» **Problem**
Search the listing below for the string "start", then copy every line it appears in.

» **Available data**
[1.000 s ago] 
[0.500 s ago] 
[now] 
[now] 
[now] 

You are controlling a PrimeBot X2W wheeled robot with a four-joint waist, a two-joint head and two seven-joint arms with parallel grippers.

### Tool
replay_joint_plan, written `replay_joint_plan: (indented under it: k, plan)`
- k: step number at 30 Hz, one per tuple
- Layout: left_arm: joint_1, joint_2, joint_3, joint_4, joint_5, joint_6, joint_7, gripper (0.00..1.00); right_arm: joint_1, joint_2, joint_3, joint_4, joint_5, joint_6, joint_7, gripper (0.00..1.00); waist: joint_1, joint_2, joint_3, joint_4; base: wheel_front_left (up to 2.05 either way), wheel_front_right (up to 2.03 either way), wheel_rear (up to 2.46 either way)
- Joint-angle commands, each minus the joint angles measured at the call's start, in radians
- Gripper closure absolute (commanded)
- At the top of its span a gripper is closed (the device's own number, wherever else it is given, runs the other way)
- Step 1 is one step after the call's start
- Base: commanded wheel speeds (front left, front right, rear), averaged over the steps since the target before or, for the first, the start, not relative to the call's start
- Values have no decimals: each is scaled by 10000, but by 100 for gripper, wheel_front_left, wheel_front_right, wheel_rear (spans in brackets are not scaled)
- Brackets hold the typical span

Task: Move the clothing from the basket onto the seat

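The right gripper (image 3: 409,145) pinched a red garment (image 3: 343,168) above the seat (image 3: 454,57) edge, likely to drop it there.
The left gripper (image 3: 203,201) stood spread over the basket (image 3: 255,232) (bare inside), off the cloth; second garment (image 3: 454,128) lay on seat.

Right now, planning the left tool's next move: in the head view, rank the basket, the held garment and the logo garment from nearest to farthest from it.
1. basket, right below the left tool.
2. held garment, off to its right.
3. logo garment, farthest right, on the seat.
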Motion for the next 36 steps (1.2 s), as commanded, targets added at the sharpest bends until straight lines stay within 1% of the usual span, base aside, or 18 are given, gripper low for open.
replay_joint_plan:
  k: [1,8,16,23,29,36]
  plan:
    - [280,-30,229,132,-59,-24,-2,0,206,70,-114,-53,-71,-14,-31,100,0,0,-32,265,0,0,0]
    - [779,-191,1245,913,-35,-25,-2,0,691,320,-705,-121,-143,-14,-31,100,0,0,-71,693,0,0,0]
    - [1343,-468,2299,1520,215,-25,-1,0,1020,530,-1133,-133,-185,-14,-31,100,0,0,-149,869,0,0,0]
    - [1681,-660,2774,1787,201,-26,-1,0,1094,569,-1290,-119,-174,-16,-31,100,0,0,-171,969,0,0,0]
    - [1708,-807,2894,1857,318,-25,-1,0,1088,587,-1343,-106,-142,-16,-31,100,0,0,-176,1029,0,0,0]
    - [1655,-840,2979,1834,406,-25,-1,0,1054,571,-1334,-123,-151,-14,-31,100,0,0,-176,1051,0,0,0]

» **Exercise solution**
- Joint-angle commands, each minus the joint angles measured at the call's start, in radians
- Step 1 is one step after the call's start
- Base: commanded wheel speeds (front left, front right, rear), averaged over the steps since the target before or, for the first, the start, not relative to the call's start

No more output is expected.